Sem Noção - 'Tromboneando', por François de Lima

 

O Música em Letras convidou François de Lima, compositor, arranjador, professor e primeiro trombone da Banda Mantiqueira, para participar da série Sem Noção (veja posts anteriores), que realiza audições às cegas de discos recém-lançados no mercado brasileiro.

O CD “Tromboneando”, do trombonista Serginho Trombone, foi o escolhido para a audição realizada no Estúdio do Silvinho, no bairro do Sumaré, em São Paulo, onde a Mantiqueira ensaia. Toda primeira sexta-feira do mês, o estúdio promove, gratuitamente, uma roda de choro. Mestres do gênero, como Isaías do Bandolim, além de outros músicos talentosos que sempre o acompanham costumam aparecer (veja endereço no final no texto).

“Tromboneando” teve produção do guitarrista e compositor Roberto Frejat; foi gravado por Renato Muñoz, com gravações adicionais feitas no estúdio Dubrou por Rodrigo Lopes e Frejat.
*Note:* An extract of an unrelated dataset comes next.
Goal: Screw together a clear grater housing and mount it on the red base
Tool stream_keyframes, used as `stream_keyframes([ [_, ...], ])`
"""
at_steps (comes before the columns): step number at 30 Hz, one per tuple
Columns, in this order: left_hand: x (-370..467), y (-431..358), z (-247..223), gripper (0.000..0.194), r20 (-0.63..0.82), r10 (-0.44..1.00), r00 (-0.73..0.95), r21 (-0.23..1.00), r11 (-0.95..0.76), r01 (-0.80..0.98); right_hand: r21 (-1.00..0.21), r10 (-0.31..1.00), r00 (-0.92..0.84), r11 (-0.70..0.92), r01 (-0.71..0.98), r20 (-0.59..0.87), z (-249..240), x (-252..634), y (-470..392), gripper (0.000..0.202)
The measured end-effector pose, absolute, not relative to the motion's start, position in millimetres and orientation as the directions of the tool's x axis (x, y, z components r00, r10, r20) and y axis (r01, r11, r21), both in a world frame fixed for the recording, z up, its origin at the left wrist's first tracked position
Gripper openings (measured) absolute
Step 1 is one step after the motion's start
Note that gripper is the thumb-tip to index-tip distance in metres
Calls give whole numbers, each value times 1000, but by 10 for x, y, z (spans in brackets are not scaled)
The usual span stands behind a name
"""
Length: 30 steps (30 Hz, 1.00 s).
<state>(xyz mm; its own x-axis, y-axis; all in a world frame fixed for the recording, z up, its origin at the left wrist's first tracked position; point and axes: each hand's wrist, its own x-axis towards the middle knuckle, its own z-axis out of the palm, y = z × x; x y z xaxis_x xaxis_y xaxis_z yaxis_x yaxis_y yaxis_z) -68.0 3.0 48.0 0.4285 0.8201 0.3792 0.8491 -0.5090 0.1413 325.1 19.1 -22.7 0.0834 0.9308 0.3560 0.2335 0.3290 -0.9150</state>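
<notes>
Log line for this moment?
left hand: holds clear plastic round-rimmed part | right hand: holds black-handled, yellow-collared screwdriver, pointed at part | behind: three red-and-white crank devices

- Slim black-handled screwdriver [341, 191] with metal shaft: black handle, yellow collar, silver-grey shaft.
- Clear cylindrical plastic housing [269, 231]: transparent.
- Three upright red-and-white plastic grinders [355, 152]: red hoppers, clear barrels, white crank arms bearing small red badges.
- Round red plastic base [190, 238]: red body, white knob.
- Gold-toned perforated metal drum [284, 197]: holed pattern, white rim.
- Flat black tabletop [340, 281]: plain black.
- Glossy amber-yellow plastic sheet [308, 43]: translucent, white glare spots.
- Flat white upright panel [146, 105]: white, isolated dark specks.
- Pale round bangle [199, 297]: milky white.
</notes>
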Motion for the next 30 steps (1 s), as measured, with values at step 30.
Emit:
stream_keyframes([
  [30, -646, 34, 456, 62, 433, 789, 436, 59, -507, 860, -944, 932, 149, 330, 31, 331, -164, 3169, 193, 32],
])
Tema e solos de sax alto e trombone da música “Caule de Coqueiro”, primeira faixa do CD, foram gravados no estúdio Plaza, por Rodrigo Ramalho. Luiz Carlos Pissurno (Grão) foi o assistente de produção, enquanto a masterização ficou por conta de Alexandre Rabaço, no Aura Mix&Master. A produção executiva foi realizada por Frejat e Erika Breno. A ilustração da capa é de Sérgio Ramos, do Atelier do Arquiteto. O material gráfico teve criação de Beatriz Marques, da Jd2 Digital, com foto de Renato Muñoz. A assessoria de imprensa ficou sob a batuta da maestrina Gilda Mattoso e seus fiéis companheiros de trabalho, Nelson Ricardo Ribeiro Sanches e Marcus Vinicius.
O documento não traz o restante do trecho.